From the records below, transcribe exactly the lines that begin at the line with "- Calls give" and end at the line with "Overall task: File", both included.

*** The data Section Begins ***

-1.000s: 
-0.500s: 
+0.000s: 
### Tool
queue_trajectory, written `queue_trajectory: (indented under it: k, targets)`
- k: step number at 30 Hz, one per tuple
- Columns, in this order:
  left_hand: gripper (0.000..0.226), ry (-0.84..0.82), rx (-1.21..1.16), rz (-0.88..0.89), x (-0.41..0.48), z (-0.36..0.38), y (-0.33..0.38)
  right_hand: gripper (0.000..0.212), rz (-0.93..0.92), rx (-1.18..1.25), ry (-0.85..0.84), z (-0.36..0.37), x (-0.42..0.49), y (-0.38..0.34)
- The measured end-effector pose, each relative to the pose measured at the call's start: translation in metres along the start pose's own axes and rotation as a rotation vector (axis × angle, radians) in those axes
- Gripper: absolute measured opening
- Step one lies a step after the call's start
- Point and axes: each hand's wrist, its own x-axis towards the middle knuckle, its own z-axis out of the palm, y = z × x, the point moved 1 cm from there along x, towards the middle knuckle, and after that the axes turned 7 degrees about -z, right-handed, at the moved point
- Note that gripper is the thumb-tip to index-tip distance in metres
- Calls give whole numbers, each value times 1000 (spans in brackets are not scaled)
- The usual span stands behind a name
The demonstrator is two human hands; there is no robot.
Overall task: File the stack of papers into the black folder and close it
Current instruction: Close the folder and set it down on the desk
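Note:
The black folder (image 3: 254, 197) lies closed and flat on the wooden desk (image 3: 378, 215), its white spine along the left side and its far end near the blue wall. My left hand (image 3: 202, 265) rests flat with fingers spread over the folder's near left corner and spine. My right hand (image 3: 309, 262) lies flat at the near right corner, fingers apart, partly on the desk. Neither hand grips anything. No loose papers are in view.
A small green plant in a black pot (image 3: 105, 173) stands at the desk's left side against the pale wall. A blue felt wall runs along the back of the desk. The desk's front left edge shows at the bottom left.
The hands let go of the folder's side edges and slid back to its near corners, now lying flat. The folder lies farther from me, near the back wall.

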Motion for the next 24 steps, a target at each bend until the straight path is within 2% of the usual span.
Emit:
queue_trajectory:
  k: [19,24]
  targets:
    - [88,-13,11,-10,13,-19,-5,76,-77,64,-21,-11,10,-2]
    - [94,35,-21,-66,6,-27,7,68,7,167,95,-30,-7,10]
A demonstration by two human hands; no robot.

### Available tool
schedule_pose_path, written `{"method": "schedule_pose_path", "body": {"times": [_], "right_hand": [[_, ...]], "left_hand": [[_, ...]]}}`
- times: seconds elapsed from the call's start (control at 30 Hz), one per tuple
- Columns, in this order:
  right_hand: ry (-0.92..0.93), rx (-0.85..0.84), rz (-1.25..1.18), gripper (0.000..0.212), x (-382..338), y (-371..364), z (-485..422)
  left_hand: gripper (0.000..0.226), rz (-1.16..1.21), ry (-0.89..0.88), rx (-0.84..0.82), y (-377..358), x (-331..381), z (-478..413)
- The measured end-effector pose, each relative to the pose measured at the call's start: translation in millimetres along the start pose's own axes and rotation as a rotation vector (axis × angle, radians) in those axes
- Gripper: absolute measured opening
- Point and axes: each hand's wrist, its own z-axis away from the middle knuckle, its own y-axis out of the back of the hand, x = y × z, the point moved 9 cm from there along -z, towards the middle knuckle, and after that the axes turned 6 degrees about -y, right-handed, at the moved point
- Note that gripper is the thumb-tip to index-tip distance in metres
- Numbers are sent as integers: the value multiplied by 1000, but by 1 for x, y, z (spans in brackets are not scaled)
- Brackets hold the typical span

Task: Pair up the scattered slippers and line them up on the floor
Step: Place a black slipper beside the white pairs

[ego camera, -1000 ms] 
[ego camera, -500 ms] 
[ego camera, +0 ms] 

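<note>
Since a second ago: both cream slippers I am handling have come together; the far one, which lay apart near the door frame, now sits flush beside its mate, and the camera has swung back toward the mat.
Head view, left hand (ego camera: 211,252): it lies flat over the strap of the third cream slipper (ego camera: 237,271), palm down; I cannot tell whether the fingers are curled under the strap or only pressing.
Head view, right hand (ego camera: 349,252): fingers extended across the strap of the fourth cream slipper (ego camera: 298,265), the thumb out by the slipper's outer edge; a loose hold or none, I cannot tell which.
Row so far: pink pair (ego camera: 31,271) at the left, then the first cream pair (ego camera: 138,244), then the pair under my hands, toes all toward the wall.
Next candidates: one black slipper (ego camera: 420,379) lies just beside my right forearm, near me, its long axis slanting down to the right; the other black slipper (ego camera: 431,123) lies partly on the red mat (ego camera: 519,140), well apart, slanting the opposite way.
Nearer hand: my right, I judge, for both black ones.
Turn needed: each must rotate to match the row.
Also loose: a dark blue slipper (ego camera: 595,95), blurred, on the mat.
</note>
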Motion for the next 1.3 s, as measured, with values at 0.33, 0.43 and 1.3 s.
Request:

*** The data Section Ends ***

» **Worked solution**
- Calls give whole numbers, each value times 1000 (spans in brackets are not scaled)
- The usual span stands behind a name
The demonstrator is two human hands; there is no robot.
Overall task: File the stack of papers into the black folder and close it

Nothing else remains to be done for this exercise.